=== What is being asked ===
Below are the records; copy exactly the lines from the first through the one containing "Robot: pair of", both included, and leave out the pictures.

+++ Records to use +++

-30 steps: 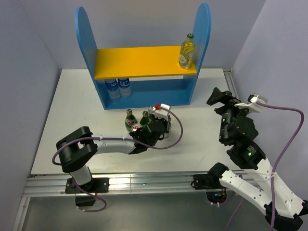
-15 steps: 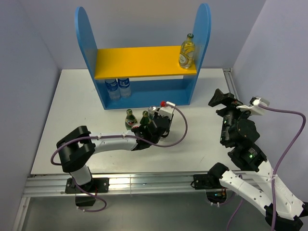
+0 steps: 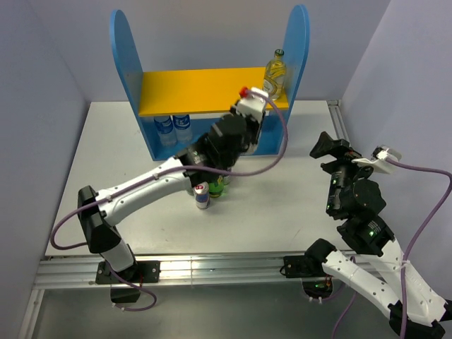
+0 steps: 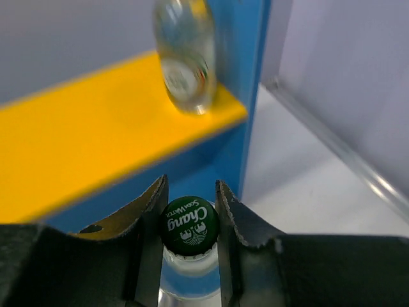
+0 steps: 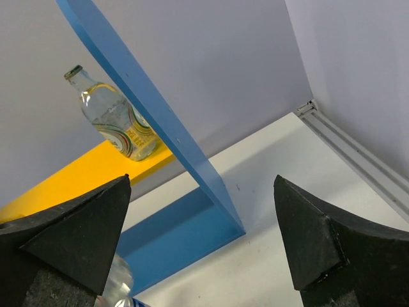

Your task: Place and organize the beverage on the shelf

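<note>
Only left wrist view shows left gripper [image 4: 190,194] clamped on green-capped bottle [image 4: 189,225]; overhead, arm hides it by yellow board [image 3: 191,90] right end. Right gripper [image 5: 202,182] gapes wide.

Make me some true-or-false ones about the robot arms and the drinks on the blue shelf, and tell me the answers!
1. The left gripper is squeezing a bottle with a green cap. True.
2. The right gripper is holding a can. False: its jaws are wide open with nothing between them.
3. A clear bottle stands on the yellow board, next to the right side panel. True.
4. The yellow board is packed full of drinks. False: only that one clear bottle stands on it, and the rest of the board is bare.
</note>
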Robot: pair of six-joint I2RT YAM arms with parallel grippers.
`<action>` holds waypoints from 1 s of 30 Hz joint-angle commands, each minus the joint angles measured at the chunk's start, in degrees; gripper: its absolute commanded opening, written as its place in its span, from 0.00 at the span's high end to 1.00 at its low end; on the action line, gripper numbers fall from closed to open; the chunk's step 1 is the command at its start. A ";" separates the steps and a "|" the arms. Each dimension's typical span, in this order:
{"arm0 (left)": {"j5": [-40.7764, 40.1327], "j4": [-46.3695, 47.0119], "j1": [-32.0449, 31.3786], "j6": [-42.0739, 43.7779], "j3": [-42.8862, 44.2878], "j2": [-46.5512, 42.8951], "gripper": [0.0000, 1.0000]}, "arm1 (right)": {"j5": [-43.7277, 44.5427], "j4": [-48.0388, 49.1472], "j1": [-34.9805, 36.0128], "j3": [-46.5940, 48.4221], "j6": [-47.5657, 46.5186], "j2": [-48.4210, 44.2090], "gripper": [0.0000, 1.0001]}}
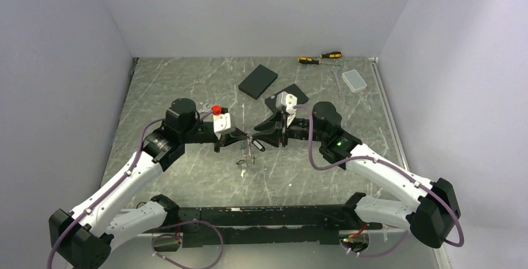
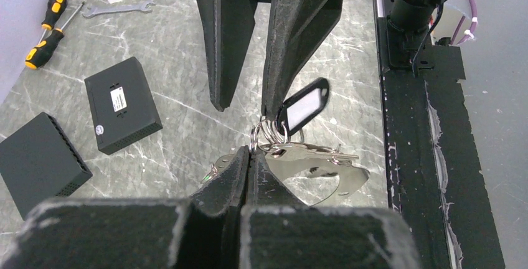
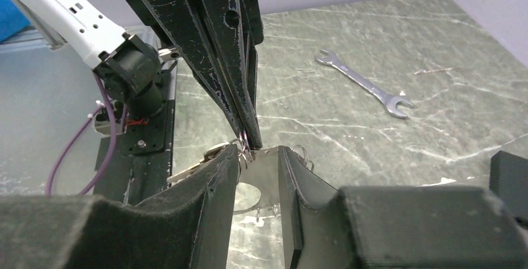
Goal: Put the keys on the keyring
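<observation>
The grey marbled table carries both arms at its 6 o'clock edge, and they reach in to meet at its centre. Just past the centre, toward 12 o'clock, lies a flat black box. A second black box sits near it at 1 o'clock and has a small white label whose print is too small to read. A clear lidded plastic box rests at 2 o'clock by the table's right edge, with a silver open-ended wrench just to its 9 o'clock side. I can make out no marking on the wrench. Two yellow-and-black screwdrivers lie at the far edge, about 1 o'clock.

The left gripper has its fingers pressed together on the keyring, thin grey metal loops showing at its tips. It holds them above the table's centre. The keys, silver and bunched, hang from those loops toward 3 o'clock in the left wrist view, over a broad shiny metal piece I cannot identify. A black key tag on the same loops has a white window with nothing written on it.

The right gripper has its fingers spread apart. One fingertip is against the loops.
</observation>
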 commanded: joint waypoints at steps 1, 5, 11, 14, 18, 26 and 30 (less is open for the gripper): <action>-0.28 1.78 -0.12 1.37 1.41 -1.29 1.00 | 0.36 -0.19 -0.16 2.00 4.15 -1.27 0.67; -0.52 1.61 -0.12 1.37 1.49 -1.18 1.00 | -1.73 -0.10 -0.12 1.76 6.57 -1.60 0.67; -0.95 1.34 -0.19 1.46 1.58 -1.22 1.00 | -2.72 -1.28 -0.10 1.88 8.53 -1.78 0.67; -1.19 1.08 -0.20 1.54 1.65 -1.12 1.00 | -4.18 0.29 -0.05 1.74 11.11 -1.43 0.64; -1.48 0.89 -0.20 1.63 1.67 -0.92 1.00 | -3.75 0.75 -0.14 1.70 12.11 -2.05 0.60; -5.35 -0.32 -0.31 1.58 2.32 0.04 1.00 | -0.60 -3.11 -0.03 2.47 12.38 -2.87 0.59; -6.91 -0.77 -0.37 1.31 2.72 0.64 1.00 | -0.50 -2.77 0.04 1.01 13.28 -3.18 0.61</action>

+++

=== Problem solution ===
-30 steps: 
-15 steps: 
+0 steps: 
+0 steps: 
+0 steps: 

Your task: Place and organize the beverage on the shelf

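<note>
Only left wrist view shows left gripper [image 4: 190,194] clamped on green-capped bottle [image 4: 189,225]; overhead, arm hides it by yellow board [image 3: 191,90] right end. Right gripper [image 5: 202,182] gapes wide.

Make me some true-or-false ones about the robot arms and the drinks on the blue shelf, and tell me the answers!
1. The left gripper is squeezing a bottle with a green cap. True.
2. The right gripper is holding a can. False: its jaws are wide open with nothing between them.
3. A clear bottle stands on the yellow board, next to the right side panel. True.
4. The yellow board is packed full of drinks. False: only that one clear bottle stands on it, and the rest of the board is bare.
</note>
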Robot: pair of six-joint I2RT YAM arms with parallel grippers.

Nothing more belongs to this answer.